#### PROBLEM REQUIREMENTS
In the answer, transcribe exactly the lines from the beginning of the material through the line holding "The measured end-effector", and skip every picture.

#### DATA EXTRACT
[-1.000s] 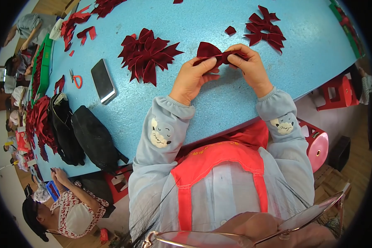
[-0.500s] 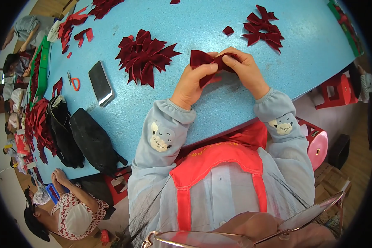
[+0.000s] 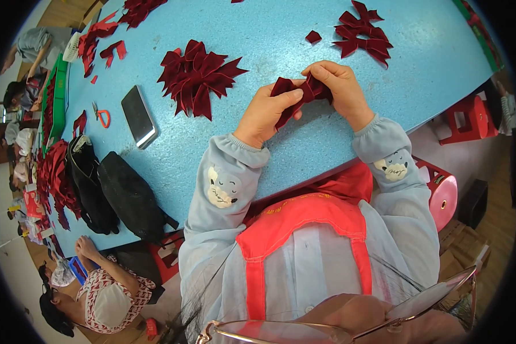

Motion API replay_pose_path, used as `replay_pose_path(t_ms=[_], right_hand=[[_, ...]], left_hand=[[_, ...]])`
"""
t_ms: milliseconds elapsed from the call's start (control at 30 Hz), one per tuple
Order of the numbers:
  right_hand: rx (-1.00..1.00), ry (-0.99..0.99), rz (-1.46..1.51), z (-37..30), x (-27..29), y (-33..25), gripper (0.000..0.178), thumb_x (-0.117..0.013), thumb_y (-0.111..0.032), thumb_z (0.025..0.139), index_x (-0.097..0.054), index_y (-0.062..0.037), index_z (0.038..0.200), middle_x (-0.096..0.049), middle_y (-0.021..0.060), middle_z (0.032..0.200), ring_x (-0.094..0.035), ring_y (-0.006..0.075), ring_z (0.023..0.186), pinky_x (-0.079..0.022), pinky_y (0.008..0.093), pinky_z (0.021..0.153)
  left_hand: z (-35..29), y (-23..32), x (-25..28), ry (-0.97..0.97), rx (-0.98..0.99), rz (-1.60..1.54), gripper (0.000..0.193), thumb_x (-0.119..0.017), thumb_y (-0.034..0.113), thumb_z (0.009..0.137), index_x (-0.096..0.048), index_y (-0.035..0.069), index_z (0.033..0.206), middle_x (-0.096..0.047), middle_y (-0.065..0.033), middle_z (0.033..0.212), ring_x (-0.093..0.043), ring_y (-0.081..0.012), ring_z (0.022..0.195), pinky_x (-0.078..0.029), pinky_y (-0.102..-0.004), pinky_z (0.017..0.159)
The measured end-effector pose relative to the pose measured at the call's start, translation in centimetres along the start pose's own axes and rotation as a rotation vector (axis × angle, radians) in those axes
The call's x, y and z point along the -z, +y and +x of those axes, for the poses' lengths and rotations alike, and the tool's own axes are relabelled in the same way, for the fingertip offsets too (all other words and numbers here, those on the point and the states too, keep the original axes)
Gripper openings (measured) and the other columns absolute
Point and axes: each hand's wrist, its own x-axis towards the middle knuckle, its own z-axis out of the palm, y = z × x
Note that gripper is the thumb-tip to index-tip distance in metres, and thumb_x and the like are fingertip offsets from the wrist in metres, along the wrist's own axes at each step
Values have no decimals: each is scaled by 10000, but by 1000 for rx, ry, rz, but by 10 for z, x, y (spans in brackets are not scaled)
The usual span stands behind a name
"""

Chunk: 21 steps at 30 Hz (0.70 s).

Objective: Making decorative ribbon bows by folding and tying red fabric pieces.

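We had the dark red bow (image 3: 309,90) just right of the bow pile (image 3: 195,80), over the blue table (image 3: 418,57): left grip (image 3: 265,112) pinched on its left side, thumb in front, right grip (image 3: 347,93) closed over its right side near the middle, fingers behind mostly hidden. We judged it light, soft and velvety, low slip, unlikely to break but easy to crease. Best hold, we reckoned, was a light thumb-and-fingertip pinch either side of the centre, loops left uncrushed.
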Motion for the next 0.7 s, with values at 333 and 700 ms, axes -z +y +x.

#### RESULT
[-1.000s] 
[-0.500s] 
[+0.000s] 

Motion API replay_pose_path, used as `replay_pose_path(t_ms=[_], right_hand=[[_, ...]], left_hand=[[_, ...]])`
"""
t_ms: milliseconds elapsed from the call's start (control at 30 Hz), one per tuple
Order of the numbers:
  right_hand: rx (-1.00..1.00), ry (-0.99..0.99), rz (-1.46..1.51), z (-37..30), x (-27..29), y (-33..25), gripper (0.000..0.178), thumb_x (-0.117..0.013), thumb_y (-0.111..0.032), thumb_z (0.025..0.139), index_x (-0.097..0.054), index_y (-0.062..0.037), index_z (0.038..0.200), middle_x (-0.096..0.049), middle_y (-0.021..0.060), middle_z (0.032..0.200), ring_x (-0.094..0.035), ring_y (-0.006..0.075), ring_z (0.023..0.186), pinky_x (-0.079..0.022), pinky_y (0.008..0.093), pinky_z (0.021..0.153)
  left_hand: z (-35..29), y (-23..32), x (-25..28), ry (-0.97..0.97), rx (-0.98..0.99), rz (-1.60..1.54), gripper (0.000..0.193), thumb_x (-0.119..0.017), thumb_y (-0.034..0.113), thumb_z (0.009..0.137), index_x (-0.096..0.048), index_y (-0.035..0.069), index_z (0.033..0.206), middle_x (-0.096..0.047), middle_y (-0.065..0.033), middle_z (0.033..0.212), ring_x (-0.093..0.043), ring_y (-0.081..0.012), ring_z (0.022..0.195), pinky_x (-0.078..0.029), pinky_y (-0.102..-0.004), pinky_z (0.017..0.159)
The measured end-effector pose relative to the pose measured at the call's start, translation in centimetres along the start pose's own axes and rotation as a rotation vector (axis × angle, radians) in those axes

The exercise requires no additional output.